Could you copy out all the lines in the material below where the word "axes" occurs?

Information provided Start Marker

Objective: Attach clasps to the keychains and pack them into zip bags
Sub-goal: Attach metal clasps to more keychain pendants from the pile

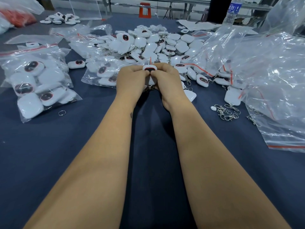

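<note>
Hands are held together over the table (49, 146): a white keychain (149, 68) is pinched between the curled fingers of the left hand (130, 80) and right hand (168, 80), in front of the loose pile (153, 45). A filled bag (38, 83) lies to the left. Clasps (228, 111) are heaped to the right, beside empty bags (272, 90).

A dark blue cloth-covered table (49, 154) fronts grey metal frames (188, 7) and an orange stool (145, 12).
</note>
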Demonstrator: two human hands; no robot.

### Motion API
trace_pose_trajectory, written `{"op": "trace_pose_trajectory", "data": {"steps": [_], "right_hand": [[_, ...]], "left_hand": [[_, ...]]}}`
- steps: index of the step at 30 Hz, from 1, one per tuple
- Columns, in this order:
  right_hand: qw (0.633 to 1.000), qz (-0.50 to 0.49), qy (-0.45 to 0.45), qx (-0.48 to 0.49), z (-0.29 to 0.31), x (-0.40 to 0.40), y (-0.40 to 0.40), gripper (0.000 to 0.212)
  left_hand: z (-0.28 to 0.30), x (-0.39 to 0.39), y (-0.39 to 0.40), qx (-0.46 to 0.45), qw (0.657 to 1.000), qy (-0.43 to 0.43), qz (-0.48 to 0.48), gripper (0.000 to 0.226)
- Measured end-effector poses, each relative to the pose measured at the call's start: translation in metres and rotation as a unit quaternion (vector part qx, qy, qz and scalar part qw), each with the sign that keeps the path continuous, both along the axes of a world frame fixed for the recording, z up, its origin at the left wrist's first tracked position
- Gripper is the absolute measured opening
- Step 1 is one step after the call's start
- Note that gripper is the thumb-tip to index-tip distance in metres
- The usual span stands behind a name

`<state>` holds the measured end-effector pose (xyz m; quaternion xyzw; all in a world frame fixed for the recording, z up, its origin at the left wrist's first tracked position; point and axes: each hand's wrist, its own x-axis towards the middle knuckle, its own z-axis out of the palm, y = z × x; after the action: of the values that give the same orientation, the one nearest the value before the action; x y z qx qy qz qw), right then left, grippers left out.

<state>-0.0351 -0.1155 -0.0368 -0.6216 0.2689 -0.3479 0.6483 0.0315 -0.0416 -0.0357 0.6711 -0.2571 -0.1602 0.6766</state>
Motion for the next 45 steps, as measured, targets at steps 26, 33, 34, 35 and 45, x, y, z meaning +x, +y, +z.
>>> {"op": "trace_pose_trajectory", "data": {"steps": [26, 33, 34, 35, 45], "right_hand": [[0.966, -0.006, -0.218, 0.140, 0.014, -0.008, 0.001, 0.017], [0.990, -0.071, -0.097, 0.074, 0.012, -0.005, 0.008, 0.018], [0.993, -0.089, -0.066, 0.041, 0.010, -0.004, 0.008, 0.020], [0.994, -0.103, -0.041, 0.008, 0.008, -0.004, 0.008, 0.022], [0.967, -0.028, 0.094, -0.236, 0.002, -0.001, 0.014, 0.027]], "left_hand": [[0.000, -0.003, -0.001, 0.072, 0.989, -0.082, 0.100, 0.005], [0.004, -0.006, 0.000, 0.010, 0.990, -0.064, 0.126, 0.016], [0.005, -0.007, 0.000, -0.001, 0.990, -0.063, 0.129, 0.016], [0.005, -0.007, -0.001, -0.007, 0.989, -0.070, 0.130, 0.016], [0.004, -0.009, -0.003, -0.013, 0.984, -0.132, 0.119, 0.013]]}}
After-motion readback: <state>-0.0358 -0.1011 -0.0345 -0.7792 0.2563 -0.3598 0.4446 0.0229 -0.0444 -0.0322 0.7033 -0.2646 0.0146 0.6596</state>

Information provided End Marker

- _Answer_:
- Measured end-effector poses, each relative to the pose measured at the call's start: translation in metres and rotation as a unit quaternion (vector part qx, qy, qz and scalar part qw), each with the sign that keeps the path continuous, both along the axes of a world frame fixed for the recording, z up, its origin at the left wrist's first tracked position
`<state>` holds the measured end-effector pose (xyz m; quaternion xyzw; all in a world frame fixed for the recording, z up, its origin at the left wrist's first tracked position; point and axes: each hand's wrist, its own x-axis towards the middle knuckle, its own z-axis out of the palm, y = z × x; after the action: of the values that give the same orientation, the one nearest the value before the action; x y z qx qy qz qw), right then left, grippers left out.

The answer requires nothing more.